━━━━━ Provided records
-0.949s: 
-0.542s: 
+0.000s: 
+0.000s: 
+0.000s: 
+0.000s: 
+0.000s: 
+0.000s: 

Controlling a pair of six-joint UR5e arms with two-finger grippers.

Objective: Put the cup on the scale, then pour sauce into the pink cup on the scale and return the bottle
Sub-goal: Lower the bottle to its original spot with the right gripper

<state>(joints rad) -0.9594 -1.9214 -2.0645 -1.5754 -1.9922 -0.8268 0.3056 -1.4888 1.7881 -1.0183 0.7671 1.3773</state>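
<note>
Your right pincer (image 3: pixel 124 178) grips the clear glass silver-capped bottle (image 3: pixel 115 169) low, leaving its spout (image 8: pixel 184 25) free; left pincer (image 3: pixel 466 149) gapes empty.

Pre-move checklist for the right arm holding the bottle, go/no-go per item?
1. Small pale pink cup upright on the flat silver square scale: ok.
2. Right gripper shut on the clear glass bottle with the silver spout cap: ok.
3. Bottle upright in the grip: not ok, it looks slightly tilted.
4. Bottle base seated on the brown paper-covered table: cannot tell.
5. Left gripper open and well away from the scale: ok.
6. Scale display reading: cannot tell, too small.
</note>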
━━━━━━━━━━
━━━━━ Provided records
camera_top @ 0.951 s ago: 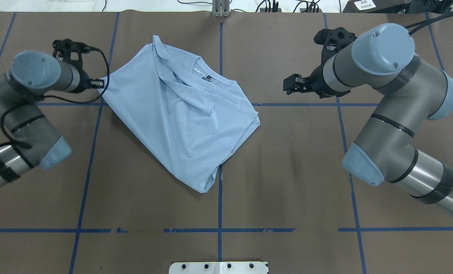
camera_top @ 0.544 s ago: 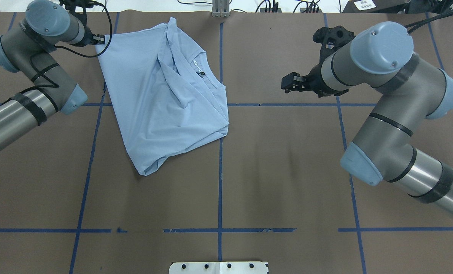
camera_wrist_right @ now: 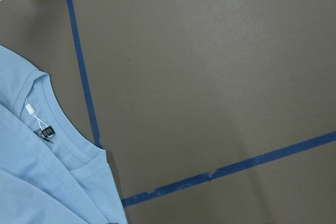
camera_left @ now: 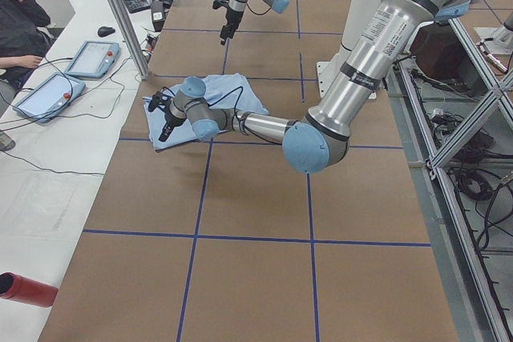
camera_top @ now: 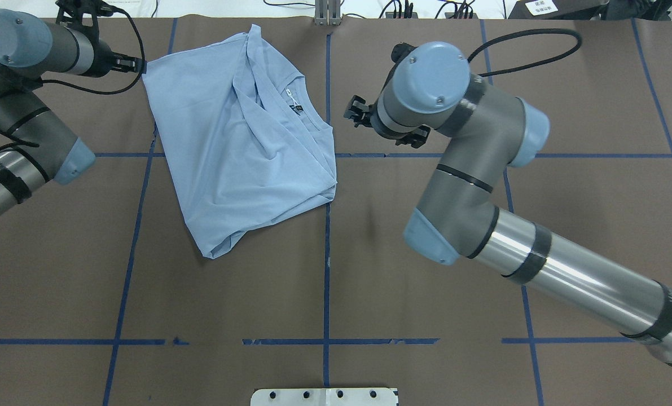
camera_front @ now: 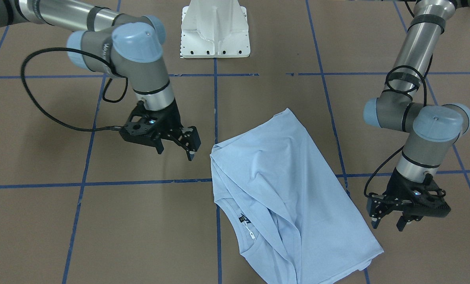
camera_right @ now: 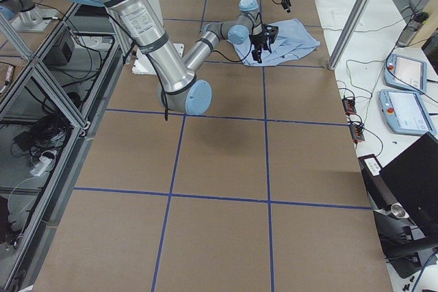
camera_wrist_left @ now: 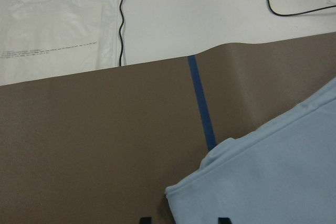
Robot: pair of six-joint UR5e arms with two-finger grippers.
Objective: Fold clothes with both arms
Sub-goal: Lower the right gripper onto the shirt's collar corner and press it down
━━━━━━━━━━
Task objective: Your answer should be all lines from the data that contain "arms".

Response area:
Controlling a pair of six-joint UR5e arms with two-finger grippers.
Robot: pair of six-joint UR5e arms with two-finger grippers.
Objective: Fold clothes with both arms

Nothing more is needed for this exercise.